Claim Resolution Settlement Agreement (CRSA) is a new way of resolving L&I claims. It’s the “new version” of CRSSA. Here, instead of continuing with the L&I claim, the worker and L&I decide on a monetary settlement. In short, the worker gives up the claim. In exchange, L&I pays the worker to walk away. So, let’s say an L&I attorney secures a CRSA. Then, under RCW 51.52.120(3), the L&I attorney fee for securing the CRSA is 15%.

 

Superior court appeals

Workers can appeal L&I decisions. Appeals take place at the Board of Industrial Insurance Appeals (i.e., the Board). First, let’s go over the steps of the Board appeal process. If the matter goes to a full hearing, the Board judge will issue a Proposed Decision & Order. Then, any party that disagrees with the decision can file a Petition for Review. Next, the Board will either deny or grant the petition.

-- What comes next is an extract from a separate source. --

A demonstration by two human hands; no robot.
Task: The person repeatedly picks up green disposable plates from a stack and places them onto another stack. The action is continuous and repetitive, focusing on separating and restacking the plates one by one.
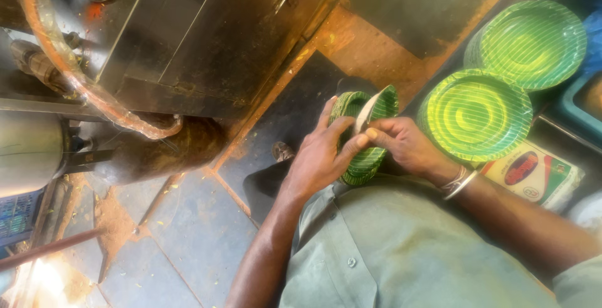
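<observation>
Both my hands hold a stack of green paper plates (362, 133) with yellow rings, tilted on edge in front of my chest. My left hand (318, 157) wraps around the stack's near side, thumb across the rims. My right hand (404, 145) grips the stack from the right, its thumb pulling one plate's pale underside away from the rest. A metal bangle sits on my right wrist.
Two more stacks of green plates (475, 115) (532, 43) stand to the right. A printed packet (533, 173) lies beside them. A dark metal machine (207, 38) with an orange hose (69, 69) stands at the left. Tiled floor (182, 233) lies below.
</observation>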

Finally, the Board will issue a Decision and Order.

 

Either party can disagree with any of these Board rulings. Therefore, either party can file an appeal to Superior Court for a Bench trial or Jury trial. In a Superior Court appeal, the law presumes the Board’s decision is correct. Hence, the appealing party has the burden of proof. Now, let’s discuss how this affects your L&I attorney fees.

 

L&I attorneys fee and cost reimbursement in successful Superior Court appeal

If successful, under RCW 51.52.130, the Superior Court may award L&I attorney fees and costs. To clarify, this means L&I or the self-insured employer will reimburse the worker for their workers compensation attorney fees. Put another way, the law will award attorney fees if Superior Court does 2 things. First, if Superior Court reverses or modifies the Board decision. And second, when Superior Court grants more relief to a work injury claimant.

 

Furthermore, trial witnesses cost money. Especially when it comes to medical testimony. The Court may waive these witness fees upon a successful outcome. Therefore, winning a Superior Court appeal can have many benefits. And that’s on top of securing your L&I benefits. However, remember, reimbursements only apply in successful Superior Court appeals. In contrast, fee and cost waivers aren’t available when working with L&I or the Board. It’s only available when an L&I attorney litigates your claim in Superior Court.

 

Takeaways and final remarks

In summary, work injury claimants may need to hire an L&I attorney, resulting in fees. Contingent attorney fees will be a percentage of the monetary L&I benefits. For percentages, L&I attorney fee will always be 30% or less. In CRSA, the law limits the fee percentage to 15%. Typically, L&I and self-insured employers aren’t responsible for paying your L&I attorney fees. However, a worker may make a successful appeal to Superior Court. There, the Superior Court may order L&I or the self-insured employer to pay attorney fees and costs.